- **What the task asks**
Which lines in the records below contain the word "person"? Copy each one out.
________________
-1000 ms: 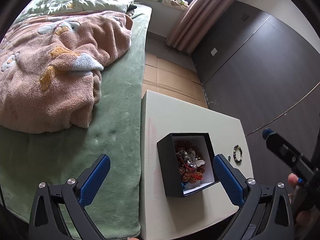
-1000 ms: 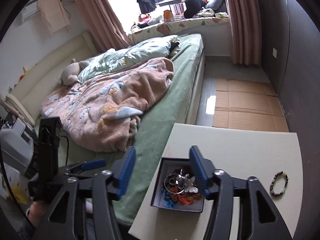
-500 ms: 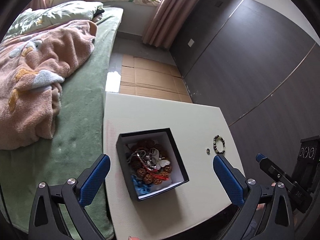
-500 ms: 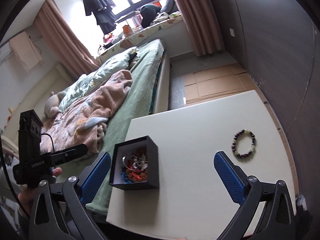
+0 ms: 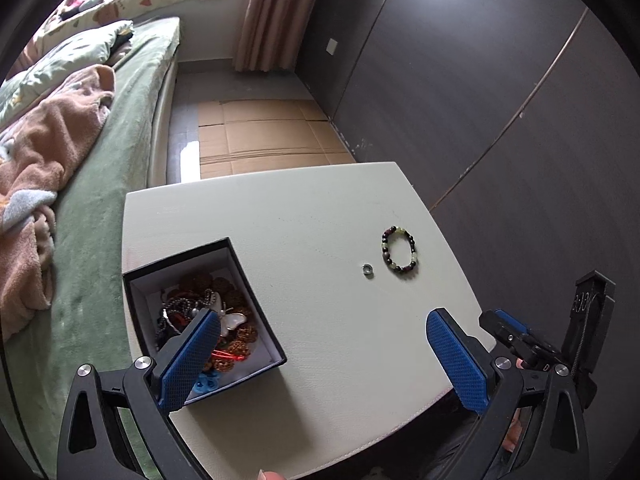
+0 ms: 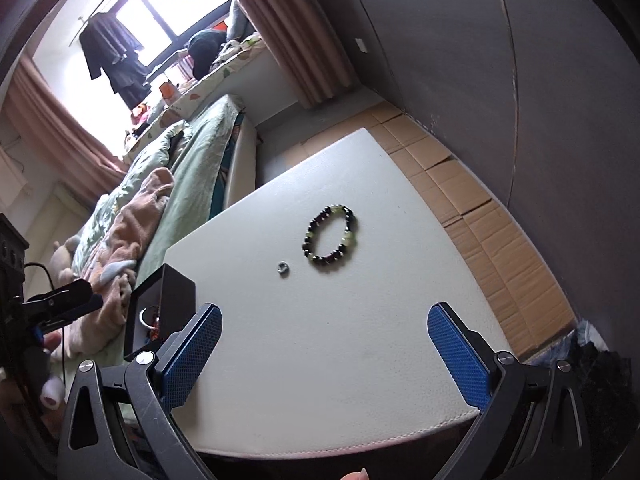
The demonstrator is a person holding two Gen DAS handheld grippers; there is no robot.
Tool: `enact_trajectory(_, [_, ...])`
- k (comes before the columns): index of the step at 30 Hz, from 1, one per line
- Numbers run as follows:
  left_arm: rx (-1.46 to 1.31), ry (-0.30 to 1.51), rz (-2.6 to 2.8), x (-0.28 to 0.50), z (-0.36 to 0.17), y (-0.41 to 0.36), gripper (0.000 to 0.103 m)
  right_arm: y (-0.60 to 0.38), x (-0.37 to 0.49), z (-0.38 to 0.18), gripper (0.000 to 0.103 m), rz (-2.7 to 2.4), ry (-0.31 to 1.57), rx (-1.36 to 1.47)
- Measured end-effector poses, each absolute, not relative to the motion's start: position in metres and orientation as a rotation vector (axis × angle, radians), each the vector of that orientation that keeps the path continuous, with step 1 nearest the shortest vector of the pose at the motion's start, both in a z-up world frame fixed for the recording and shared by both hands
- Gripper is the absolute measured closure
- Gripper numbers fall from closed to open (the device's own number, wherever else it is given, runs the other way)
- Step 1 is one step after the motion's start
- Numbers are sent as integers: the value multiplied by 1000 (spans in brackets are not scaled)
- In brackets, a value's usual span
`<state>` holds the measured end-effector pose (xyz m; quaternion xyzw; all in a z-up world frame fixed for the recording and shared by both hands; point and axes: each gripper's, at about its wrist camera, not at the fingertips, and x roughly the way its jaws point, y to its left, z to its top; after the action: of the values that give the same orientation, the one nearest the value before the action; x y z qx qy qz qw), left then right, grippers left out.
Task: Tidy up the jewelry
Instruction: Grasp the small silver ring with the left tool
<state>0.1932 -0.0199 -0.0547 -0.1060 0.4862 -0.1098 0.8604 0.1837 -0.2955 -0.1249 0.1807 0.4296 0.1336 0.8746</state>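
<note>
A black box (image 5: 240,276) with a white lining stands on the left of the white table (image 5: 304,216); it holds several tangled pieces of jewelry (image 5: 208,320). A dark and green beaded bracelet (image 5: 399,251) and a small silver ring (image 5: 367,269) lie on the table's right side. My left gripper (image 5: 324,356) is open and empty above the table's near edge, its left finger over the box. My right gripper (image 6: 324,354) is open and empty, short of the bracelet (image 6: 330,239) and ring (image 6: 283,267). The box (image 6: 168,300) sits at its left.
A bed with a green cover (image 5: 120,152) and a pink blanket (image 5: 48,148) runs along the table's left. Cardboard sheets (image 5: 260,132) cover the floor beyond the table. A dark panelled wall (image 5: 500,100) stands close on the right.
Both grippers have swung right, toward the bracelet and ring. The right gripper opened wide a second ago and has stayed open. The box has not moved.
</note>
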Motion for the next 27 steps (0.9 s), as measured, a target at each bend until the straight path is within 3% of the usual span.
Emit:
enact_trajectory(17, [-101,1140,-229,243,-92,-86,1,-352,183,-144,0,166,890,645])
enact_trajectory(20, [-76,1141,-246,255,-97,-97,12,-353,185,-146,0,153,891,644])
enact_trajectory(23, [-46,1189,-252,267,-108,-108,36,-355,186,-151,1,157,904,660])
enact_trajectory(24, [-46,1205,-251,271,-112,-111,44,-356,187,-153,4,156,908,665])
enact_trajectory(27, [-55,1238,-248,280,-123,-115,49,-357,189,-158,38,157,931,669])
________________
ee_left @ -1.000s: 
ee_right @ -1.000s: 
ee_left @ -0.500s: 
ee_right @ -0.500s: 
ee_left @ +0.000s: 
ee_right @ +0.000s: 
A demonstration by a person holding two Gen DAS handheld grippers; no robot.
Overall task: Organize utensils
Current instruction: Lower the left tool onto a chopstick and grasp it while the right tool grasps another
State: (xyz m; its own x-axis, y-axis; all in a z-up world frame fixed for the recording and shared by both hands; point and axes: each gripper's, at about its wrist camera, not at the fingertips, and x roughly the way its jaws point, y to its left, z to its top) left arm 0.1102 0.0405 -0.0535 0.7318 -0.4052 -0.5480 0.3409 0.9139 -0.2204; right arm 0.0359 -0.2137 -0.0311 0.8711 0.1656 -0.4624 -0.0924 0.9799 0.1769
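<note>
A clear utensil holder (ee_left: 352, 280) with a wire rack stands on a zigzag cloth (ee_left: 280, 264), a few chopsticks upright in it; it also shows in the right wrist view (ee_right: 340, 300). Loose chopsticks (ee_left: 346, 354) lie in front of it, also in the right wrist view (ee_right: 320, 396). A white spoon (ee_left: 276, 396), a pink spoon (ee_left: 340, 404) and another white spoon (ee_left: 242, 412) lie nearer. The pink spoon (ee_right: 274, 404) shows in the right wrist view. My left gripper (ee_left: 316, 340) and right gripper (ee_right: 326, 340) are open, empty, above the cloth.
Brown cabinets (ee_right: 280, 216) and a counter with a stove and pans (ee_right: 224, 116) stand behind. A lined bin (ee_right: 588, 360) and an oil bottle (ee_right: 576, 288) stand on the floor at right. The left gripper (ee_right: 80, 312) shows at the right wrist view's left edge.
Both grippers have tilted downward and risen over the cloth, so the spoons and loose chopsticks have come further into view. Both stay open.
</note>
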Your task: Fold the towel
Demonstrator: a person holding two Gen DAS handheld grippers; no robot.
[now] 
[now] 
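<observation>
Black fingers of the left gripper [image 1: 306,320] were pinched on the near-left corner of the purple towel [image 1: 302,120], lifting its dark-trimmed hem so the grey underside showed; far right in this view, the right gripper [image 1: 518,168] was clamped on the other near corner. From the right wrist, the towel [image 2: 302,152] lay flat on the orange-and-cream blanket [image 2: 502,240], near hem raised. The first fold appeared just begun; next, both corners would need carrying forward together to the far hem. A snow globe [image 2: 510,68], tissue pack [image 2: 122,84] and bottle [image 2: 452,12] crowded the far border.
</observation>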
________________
- **Answer to the problem**
The demonstrator is a person holding two Gen DAS handheld grippers; there is no robot.
A demonstration by a person holding two Gen DAS handheld grippers; no robot.
Demonstrator: a person holding two Gen DAS handheld grippers; no robot.

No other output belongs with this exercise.